DATES:  Submit written or electronic comments on this guidance at any 
time. General comments on agency guidance documents are welcome at any 
time.

ADDRESSES:  Submit written requests for single copies of the guidance 
document entitled `` Class II Special Controls Guidance Document: 
Nucleic Acid Amplification Assay for the Detection of Enterovirus RNA'' 
to the Division of Small Manufacturers, International, and Consumer 
Assistance (HFZ-220), Center for Devices and Radiological Health, Food 
and Drug Administration, 1350 Piccard Dr., Rockville, MD 20850. Send 
one self-addressed adhesive label to assist that office in processing 
your request, or fax your request to 240-276-3151. See the 
SUPPLEMENTARY INFORMATION section for information on electronic access 
to the guidance.
    Submit written comments concerning this guidance to the Division of 
Dockets Management (HFA-305), Food and Drug Administration, 5630 
Fishers Lane, rm. 1061, Rockville, MD 20852. Submit electronic comments 
to http://www.regulations.gov. Identify comments with the docket number 
found in brackets in the heading of this document.

FOR FURTHER INFORMATION CONTACT:  Uwe Scherf, Center for Devices and 
Radiological Health (HFZ-440), Food and Drug Administration, 2098 
Gaither Rd., Rockville, MD 20850, 240-276-0725.

SUPPLEMENTARY INFORMATION:

I. Background

    Elsewhere in this issue of the Federal Register, FDA is publishing 
a final rule codifying the classification of the enterovirus nucleic 
acid assays into class II (special controls) under section 513(f)(2) of 
the Federal Food, Drug, and Cosmetic Act (the act) (21 U.S.C. 
360c(f)(2)). This guidance document will serve as the special control 
for an enterovirus nucleic acid assay device. Section 513(f)(2) of the 
act provides that any person who submits a premarket notification under 
section 510(k) of the act (21 U.S.C. 360(k)) for a device that has not 
previously been classified may, within 30 days after receiving an order 
classifying the device in class III under section 513(f)(1) of the act, 
request FDA to classify the device under the criteria set forth in 
section 513(a)(1) of the act.

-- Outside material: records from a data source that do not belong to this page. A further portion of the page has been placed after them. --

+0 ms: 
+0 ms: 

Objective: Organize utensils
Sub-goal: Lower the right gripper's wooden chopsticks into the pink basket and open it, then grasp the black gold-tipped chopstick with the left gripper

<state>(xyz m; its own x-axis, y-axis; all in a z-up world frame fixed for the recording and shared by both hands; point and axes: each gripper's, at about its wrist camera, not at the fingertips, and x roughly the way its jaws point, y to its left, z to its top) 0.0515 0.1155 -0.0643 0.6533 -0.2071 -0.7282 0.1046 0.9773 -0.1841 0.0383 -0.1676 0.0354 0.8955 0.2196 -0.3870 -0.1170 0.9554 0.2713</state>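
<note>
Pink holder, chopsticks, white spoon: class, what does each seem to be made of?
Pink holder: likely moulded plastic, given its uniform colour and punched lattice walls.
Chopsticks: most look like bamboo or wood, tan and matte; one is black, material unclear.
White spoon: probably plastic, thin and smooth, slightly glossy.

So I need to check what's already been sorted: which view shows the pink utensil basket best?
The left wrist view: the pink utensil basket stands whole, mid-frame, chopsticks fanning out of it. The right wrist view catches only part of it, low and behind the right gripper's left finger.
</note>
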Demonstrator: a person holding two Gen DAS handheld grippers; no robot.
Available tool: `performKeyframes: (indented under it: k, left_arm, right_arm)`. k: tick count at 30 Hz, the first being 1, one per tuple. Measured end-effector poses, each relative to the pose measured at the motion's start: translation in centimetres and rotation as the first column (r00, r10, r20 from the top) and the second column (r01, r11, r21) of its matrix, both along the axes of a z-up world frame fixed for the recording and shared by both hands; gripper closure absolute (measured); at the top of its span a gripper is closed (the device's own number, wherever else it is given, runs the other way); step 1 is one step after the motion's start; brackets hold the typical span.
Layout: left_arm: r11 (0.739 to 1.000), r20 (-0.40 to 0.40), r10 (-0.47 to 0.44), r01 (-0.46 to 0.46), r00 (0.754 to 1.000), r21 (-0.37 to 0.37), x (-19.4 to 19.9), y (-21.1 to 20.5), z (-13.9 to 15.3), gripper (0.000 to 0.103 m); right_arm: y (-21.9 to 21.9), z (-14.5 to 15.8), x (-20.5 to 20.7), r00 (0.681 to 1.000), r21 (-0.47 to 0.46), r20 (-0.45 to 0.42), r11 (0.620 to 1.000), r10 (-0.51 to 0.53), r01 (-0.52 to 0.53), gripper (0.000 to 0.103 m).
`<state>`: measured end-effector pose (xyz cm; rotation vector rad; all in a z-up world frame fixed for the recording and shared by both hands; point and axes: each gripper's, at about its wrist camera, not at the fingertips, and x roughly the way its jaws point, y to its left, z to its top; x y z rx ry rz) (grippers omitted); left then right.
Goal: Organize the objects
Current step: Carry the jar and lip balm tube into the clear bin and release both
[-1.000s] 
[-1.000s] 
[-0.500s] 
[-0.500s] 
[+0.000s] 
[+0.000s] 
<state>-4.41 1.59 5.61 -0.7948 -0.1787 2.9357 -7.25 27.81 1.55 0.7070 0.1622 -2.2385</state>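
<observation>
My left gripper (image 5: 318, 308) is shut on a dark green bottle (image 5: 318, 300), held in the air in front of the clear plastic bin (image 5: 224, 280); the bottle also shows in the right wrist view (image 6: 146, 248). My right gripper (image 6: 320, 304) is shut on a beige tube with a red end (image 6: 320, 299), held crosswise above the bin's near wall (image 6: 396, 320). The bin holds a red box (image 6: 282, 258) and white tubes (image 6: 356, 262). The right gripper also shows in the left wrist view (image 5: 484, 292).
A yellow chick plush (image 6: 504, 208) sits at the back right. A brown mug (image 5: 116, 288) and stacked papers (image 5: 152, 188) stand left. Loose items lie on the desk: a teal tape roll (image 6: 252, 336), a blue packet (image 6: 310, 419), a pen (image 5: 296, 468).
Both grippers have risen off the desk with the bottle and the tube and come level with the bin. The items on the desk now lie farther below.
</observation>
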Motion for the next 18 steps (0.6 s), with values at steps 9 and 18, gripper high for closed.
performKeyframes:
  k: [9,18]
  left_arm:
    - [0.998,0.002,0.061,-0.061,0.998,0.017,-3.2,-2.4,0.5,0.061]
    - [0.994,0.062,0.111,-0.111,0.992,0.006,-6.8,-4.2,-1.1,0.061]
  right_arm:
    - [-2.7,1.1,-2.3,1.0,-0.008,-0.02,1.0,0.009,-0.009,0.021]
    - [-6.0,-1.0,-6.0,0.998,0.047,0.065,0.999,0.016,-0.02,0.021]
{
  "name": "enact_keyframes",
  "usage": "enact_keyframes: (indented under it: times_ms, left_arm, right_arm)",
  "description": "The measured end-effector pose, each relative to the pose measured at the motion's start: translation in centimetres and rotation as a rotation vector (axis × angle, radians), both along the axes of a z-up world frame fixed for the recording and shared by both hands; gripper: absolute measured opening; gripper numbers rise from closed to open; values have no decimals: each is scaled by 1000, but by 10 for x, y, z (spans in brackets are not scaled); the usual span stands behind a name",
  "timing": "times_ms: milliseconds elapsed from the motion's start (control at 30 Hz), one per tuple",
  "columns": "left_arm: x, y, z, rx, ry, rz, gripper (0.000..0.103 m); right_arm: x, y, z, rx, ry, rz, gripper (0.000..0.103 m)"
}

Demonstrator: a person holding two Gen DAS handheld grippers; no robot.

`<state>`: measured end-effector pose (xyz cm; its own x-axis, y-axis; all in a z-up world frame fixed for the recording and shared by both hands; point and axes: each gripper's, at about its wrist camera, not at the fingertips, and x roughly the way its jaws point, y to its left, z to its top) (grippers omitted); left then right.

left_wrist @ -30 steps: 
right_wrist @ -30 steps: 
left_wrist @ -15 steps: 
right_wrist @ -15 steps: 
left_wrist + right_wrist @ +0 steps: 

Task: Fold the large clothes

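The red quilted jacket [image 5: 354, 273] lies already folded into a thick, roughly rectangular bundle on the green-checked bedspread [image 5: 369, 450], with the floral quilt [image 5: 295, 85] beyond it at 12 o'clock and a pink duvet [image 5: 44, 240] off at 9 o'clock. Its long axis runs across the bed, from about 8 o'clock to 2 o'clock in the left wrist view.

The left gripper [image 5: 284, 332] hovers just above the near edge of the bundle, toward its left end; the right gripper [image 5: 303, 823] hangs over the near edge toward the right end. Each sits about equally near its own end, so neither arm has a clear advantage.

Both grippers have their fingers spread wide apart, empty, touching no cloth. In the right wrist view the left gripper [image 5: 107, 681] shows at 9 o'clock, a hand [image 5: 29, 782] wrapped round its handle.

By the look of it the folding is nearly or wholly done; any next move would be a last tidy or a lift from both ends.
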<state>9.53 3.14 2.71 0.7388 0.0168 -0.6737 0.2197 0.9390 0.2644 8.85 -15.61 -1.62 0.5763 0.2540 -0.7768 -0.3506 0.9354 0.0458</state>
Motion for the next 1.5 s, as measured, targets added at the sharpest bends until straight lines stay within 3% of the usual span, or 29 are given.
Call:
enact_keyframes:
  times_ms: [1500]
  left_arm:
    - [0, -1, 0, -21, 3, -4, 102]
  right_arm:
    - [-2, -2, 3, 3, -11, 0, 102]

FDA shall, within 60 days of receiving 
such a request, classify the device by written order. This 
classification shall be the initial classification of the device. 
Consistent with the statute, on March 16, 2007, FDA issued an order 
classifying the enterovirus nucleic acid assay into class II with 
special controls. Because the device has been classified into class II 
with the guidance document as a special control, FDA has determined, 
under Sec.  10.115(g)(2) (21 CFR 10.115(g)(2)), that it is not feasible 
to allow for public participation before implementing this guidance 
document. Therefore, FDA is issuing this guidance document as a level 1 
guidance document that is immediately in effect. FDA will consider any 
comments that are received in response to this notice to determine 
whether to amend the guidance document.

II. Significance of Guidance

    This guidance is being issued consistent with FDA's good guidance 
practices regulation (Sec.  10.115). The guidance represents the 
agency's current thinking on nucleic acid amplification assays for the 
detection of enterovirus RNA. It does not create or confer any rights 
for or on any person and does not operate to bind FDA or the public. An 
alternative approach may be used if such approach satisfies the 
requirements of the applicable statute and regulations.

III. Electronic Access

    Persons interested in obtaining a copy of the guidance may do so by 
using the Internet. To receive ``Class II Special Controls Guidance 
Document: Nucleic Acid Amplification Assay for the Detection of 
Enterovirus RNA,'' you may either send an e-mail request to 
dsmica@fda.hhs.gov to receive an electronic copy of the document or 
send a fax request to 240-276-3151 to receive a hard copy. Please use 
the document number 1665 to identify the guidance you are requesting.
    CDRH maintains an entry on the Internet for easy access to 
information including text, graphics, and files that may be downloaded 
to a personal computer with Internet access. Updated on a regular 
basis, the CDRH home page includes device safety alerts, Federal 
Register reprints, information on premarket submissions (including 
lists of approved applications and manufacturers' addresses), small 
manufacturer's assistance, information on video conferencing and 
electronic submissions, Mammography Matters, and other device-oriented 
information. The CDRH Web site may be accessed at http://www.fda.gov/
cdrh. A search capability for all CDRH guidance documents is available 
at http://www.fda.gov/cdrh/guidance.html. Guidance documents are also 
available at http://www.regulations.gov.

IV. Paperwork Reduction Act of 1995

    This guidance refers to previously approved collections of 
information found in FDA regulations. These collections of information 
are subject to review by the Office of Management and Budget (OMB) 
under the Paperwork Reduction Act of 1995 (44 USC 3501-3520) (the PRA). 
The collections of information in part 807 (21 CFR part 807), subpart E 
including Sec.  807.87, have been approved under OMB Control No. 0910-
0120; the collections of information in 21 CFR part 812 have been 
approved under OMB Control No. 0910-0078; the collections of 
information in 21 CFR parts 50 and 56 have been approved under OMB 
Control No. 0910-0130; and the collections of information in 21 CFR 
809.10 have been approved under OMB Control No. 0910-0485. In addition, 
FDA concludes that the labeling statement in Section 7, Intended Use, 
of the guidance does not constitute a ``collection of information'' 
under the PRA. Rather, this labeling statement is ``public disclosure 
of information originally supplied by the Federal government to the 
recipient for the purpose of disclosure to the public'' (5 CFR 
1320.3(c)(2)).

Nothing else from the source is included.